Susana DeAnda
Demanding the right to clean, affordable drinking water is far more than an organizing tool in an area with the highest concentration of poverty in the State of California, it is a matter of life and death.
Tulare, in the San Joaquin Valley, is one of the most productive dairy and agricultural counties in the country. While publicly funded systems pipe crystalline Northern California river water to farms there, decades of intensive fertilizer and pesticide use and run-off from animal factories have so contaminated the groundwater that hundreds of thousands of residents are being poisoned by their tap water.
Susana DeAnda is determined to change that. In pursuit of their dreams for their children, her family emigrated to California where she was born from Jalisco, Mexico. By the age of 11 she had lost each of her parents. Mourning her losses, DeAnda was determined to receive the education her parents had hoped for and she became the first in her extended family to go straight from high school to a university.
At UC Santa Barbara, Latino classmates taunted her for taking “white hippie” courses instead of Sociology or Chicano Studies, but DeAnda was passionate about her environmental coursework. “I thought of my uncles, all farm workers, with leathered skin… I realized that the yellow planes that flew over us at recess were spraying poison.”
On summer breaks, DeAnda travelled to Aguascalientes, Mexico, where she interned as a children’s environmental science teacher and she studied literature and polished her Spanish at the University of Queretaro.
In 2004, DeAnda joined attorney Laurel Firestone to work as an organizer for the Rural Poverty Water Project at the Center on Race, Poverty and the Environment. Travelling to isolated low-income, unincorporated communities throughout the Central Valley, they saw horrific evidence of the health consequences of drinking water with high concentrations of nitrates, arsenic and other toxins. They gathered leaders together to address their common challenges which led to la Asociacion de Gente Unida por el Agua, a coalition of 17 communities and seven nonprofits.

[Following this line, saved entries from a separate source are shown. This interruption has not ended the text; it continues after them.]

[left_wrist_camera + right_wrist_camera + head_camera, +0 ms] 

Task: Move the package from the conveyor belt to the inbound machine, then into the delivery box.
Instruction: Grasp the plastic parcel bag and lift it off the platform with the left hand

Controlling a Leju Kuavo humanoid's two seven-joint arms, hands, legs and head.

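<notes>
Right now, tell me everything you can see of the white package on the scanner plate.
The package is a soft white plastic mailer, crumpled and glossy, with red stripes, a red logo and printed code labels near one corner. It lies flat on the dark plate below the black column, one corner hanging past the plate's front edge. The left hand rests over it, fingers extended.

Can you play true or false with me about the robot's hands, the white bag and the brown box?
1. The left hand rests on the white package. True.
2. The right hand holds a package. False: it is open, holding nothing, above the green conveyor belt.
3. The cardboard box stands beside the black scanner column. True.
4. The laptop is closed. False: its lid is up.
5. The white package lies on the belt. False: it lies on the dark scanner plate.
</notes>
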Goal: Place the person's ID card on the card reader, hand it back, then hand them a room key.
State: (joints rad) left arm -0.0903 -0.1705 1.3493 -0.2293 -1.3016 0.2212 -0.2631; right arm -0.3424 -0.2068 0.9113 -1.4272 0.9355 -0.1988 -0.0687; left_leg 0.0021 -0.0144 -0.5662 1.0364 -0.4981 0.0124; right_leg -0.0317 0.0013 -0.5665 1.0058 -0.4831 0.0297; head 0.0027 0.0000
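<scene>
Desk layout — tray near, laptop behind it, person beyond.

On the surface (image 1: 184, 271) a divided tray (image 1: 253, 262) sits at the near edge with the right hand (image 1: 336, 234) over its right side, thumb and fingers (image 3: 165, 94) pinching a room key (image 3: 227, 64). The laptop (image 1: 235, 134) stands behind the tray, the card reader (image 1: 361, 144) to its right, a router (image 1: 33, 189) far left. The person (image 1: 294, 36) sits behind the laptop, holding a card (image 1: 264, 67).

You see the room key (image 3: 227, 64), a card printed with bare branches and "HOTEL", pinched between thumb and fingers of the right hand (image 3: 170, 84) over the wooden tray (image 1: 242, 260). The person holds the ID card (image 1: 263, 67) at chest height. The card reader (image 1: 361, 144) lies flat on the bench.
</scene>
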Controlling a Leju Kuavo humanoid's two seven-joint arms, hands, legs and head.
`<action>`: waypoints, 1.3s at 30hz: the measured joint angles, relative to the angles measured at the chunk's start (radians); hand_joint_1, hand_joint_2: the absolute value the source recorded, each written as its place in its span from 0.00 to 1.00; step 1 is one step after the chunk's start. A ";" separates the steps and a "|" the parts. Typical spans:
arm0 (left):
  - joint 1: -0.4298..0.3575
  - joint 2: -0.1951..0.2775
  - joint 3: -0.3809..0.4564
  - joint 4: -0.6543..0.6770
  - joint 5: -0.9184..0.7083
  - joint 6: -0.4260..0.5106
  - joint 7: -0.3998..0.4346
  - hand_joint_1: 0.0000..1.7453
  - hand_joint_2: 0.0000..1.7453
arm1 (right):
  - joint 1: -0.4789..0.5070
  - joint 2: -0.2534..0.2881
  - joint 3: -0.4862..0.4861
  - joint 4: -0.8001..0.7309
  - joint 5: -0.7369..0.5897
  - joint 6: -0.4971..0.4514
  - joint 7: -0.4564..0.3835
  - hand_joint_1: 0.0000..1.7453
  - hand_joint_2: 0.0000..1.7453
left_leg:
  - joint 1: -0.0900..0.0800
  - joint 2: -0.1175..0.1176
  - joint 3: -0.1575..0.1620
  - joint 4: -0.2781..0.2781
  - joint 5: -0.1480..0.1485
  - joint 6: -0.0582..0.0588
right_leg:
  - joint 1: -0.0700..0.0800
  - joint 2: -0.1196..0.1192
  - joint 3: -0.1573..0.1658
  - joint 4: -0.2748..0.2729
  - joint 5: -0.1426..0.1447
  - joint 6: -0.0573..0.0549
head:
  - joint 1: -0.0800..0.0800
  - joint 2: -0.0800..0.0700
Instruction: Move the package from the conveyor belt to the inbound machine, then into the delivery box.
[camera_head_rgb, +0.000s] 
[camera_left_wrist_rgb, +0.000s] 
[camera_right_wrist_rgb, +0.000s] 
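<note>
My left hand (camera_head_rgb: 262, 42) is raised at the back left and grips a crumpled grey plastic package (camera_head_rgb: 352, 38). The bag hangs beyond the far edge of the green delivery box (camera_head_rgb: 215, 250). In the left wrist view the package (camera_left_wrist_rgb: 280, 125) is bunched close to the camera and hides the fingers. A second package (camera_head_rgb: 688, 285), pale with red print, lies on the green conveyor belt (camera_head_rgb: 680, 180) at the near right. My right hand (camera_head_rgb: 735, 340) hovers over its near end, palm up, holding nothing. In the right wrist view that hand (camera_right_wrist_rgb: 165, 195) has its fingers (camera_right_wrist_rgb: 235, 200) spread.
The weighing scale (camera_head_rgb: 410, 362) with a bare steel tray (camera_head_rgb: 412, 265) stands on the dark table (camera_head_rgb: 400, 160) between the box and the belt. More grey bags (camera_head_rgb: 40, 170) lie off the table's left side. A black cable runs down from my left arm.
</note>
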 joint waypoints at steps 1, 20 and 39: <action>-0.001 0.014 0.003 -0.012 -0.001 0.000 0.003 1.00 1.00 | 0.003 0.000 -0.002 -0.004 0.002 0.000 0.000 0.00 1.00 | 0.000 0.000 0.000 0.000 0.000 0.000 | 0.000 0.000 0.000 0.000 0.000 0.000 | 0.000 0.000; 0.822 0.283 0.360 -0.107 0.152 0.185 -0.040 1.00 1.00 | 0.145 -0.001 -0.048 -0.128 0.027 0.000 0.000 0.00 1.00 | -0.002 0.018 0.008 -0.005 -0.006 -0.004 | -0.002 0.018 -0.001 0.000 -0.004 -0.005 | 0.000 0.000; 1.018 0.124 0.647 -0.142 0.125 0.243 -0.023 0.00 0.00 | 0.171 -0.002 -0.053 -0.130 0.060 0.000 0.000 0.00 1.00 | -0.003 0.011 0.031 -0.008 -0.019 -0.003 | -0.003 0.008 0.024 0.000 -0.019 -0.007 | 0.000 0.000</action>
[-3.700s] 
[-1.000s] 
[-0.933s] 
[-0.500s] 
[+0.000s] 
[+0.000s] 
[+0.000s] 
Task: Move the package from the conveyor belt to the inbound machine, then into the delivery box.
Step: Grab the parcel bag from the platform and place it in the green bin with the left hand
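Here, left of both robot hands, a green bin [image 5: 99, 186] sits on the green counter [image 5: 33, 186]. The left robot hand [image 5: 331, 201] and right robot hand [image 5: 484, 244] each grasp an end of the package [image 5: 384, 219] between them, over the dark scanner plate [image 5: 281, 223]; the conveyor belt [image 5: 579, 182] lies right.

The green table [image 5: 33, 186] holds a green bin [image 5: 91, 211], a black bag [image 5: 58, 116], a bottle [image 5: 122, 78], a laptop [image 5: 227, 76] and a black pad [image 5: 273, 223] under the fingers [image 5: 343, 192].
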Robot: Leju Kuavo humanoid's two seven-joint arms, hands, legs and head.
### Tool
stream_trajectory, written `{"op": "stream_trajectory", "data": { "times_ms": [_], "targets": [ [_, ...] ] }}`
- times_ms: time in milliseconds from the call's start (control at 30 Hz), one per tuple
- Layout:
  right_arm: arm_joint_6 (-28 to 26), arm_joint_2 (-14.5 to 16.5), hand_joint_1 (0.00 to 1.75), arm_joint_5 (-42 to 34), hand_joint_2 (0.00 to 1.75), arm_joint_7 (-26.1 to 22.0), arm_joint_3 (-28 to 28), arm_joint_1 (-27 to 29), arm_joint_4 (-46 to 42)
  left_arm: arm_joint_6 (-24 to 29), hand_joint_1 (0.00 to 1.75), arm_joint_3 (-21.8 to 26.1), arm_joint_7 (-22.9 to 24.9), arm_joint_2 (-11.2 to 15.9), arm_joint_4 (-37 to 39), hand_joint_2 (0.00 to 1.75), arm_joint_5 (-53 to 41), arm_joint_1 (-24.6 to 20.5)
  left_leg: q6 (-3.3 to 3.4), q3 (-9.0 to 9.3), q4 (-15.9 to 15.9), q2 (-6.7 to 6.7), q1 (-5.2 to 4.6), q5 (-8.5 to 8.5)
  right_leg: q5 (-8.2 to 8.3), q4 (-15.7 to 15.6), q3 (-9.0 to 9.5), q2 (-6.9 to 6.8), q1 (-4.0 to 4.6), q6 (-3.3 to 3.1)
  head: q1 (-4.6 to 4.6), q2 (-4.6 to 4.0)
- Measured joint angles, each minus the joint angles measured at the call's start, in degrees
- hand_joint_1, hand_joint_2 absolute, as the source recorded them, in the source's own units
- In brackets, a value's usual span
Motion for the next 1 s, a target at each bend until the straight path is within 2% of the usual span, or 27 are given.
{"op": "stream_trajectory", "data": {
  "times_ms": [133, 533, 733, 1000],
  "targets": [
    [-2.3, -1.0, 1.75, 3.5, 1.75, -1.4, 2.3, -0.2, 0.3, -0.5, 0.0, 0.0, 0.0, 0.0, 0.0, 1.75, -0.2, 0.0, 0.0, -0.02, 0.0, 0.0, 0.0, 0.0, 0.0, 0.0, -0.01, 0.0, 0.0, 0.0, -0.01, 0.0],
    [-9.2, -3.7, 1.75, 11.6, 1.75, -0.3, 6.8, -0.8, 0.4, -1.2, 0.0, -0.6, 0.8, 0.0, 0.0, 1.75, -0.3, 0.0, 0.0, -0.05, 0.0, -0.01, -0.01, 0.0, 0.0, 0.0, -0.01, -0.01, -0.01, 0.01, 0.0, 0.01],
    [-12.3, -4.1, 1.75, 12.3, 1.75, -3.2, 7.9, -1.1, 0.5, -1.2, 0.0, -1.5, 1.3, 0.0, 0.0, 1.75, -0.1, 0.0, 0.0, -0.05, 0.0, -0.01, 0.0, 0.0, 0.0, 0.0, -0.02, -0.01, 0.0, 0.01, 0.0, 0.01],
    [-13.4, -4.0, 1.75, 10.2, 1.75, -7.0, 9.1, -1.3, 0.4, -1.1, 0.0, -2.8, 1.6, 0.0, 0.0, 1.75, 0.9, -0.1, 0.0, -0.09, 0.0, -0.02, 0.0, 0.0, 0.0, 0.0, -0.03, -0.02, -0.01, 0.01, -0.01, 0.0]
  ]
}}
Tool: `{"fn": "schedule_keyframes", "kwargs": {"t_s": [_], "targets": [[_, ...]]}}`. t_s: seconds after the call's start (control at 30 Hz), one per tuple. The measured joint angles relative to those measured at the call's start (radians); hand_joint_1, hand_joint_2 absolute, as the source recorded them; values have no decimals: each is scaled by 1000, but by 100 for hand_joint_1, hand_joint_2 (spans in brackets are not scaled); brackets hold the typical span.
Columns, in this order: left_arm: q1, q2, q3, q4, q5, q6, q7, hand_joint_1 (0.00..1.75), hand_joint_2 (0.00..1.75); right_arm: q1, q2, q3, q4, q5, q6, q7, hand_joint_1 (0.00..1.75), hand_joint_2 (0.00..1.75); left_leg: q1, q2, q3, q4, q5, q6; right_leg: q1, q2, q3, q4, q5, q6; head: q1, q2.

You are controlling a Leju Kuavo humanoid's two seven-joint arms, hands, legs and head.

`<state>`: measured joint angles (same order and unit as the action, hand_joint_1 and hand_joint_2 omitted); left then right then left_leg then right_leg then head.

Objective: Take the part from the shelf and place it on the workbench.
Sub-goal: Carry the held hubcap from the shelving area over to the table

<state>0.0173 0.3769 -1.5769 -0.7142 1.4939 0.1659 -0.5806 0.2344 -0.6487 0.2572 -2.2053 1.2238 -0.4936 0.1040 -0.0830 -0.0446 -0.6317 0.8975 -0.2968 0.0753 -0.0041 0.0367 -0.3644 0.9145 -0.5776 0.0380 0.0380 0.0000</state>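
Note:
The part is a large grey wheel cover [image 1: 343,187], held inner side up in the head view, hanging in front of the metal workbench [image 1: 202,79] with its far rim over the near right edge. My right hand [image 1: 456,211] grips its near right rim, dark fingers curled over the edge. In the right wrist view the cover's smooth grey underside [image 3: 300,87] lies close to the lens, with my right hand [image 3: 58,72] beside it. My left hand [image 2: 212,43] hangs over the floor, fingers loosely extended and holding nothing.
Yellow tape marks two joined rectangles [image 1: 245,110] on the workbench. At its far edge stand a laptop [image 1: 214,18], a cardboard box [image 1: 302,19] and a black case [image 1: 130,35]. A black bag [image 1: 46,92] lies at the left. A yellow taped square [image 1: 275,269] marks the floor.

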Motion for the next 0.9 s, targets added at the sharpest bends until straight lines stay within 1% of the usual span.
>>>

In 2006, without a penny for their start-up, DeAnda and Firestone spun off their project and launched the Community Water Center to focus exclusively on building grassroots capacity to act as a catalyst for the growing water justice movement. Armed with a comprehensive curriculum she’d created on the California water system, DeAnda distributed Spanish-language fact sheets detailing how the state’s investment in the infrastructure needs of agribusiness had long taken precedence over drinking water, knowingly putting residents’ health and safety at risk.
Families who had buried too many stillborn infants and who drove long distances to purchase bottled water they could ill afford rather than drink black tap water that smelled like sewage, were galvanized into action. They raised their voices at public hearings, won seats on local water boards and secured legislation that directed $2-million to a pilot project for water quality and wastewater treatment for the Tulare Lake Basin.
The Community Water Center recently published a 255-page Guide to Community Drinking Water Advocacy, designed as a toolbox and template for “all communities struggling for water justice.”
In partnership with her co-director, encouraged and energized by engaged community activists, DeAnda anticipates the day when every American will be able to drink a glass of tap water without fear of getting sick.